BY JERRY SPINELLI


"...just be careful not to get the facts mixed up with the truth."- Maniac Magee quote

“You be you and I'll be me, today and today and today, and let's trust the future to tomorrow. Let the stars keep track of us. Let us ride our own orbits and trust that they will meet. May our reunion be not a finding but a sweet collision of destinies! Love and Love and Love Again, Stargirl.” - Love, Stargirl

“She was illusive. She was today. She was tomorrow. She was the faintest scent of a cactus flower, the flitting shadow
of an elf owl. We did not know what to make of her. In our minds we tried to pin her to a corkboard like a butterfly,
but the pin merely went through and away she flew.”
- Stargirl


"He did not want to be a wringer.
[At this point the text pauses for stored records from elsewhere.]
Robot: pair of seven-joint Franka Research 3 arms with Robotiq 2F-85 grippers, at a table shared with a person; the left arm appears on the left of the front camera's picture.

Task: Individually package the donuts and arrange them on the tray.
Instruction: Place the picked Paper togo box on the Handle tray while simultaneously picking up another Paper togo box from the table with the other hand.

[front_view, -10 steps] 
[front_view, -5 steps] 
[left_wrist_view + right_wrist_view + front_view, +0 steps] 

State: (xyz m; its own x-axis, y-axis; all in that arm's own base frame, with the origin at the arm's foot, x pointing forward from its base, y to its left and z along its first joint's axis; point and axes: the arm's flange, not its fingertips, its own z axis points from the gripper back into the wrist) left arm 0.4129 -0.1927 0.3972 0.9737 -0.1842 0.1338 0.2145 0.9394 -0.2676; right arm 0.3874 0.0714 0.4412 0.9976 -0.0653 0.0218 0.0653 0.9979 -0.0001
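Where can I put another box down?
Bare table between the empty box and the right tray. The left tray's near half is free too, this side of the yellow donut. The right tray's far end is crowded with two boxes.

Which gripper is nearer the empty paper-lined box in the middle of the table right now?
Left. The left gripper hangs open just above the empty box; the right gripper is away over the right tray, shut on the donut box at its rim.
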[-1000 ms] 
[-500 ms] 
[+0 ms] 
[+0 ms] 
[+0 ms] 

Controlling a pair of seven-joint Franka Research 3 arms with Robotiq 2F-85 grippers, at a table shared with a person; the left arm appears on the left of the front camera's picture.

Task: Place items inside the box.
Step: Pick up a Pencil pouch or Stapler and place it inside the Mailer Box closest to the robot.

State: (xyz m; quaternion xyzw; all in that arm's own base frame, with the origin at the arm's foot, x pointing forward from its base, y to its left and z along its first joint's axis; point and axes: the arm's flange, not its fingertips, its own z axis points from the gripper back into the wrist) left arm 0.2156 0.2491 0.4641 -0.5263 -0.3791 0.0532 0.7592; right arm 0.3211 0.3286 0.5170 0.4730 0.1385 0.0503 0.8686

This was one of the first things he had learned about himself. He could not have said exactly when he learned it, but it was very early. And more than early, it was deep inside. In the stomach like hunger." - Wringer

Sunday, May 20, 2012

Setting examples


The characters of Spinelli’s novels are very captivating because they address the common feeling and anxiety that every schoolchild has of finding friends and conforming to peer pressure. Moreover, Spinelli’s characters, Maniac Magee, Susan Stargirl Caraway, and Palmer LaRue (Wringer) share the same mantra of being distinct from their social peers. At the same time that they are not considered pariahs, they confront difficulties adapting and behaving to their peers’ expectations. This certainly resonate to the middle school students who struggle to be accepted by a group just like Stargirl did, and/or to others who, just like Palmer LaRue, engage in activities that contradict with their principles because they want to be accepted by a larger group. These characters become empowering examples for students to find their own voice, their own path in spite of others’ choices. I believe that these are very engaging books, which speak directly to the anxieties and dilemmas of everyday middle school students, and as such, are excellent choices for literature circles, author study, or read-alouds.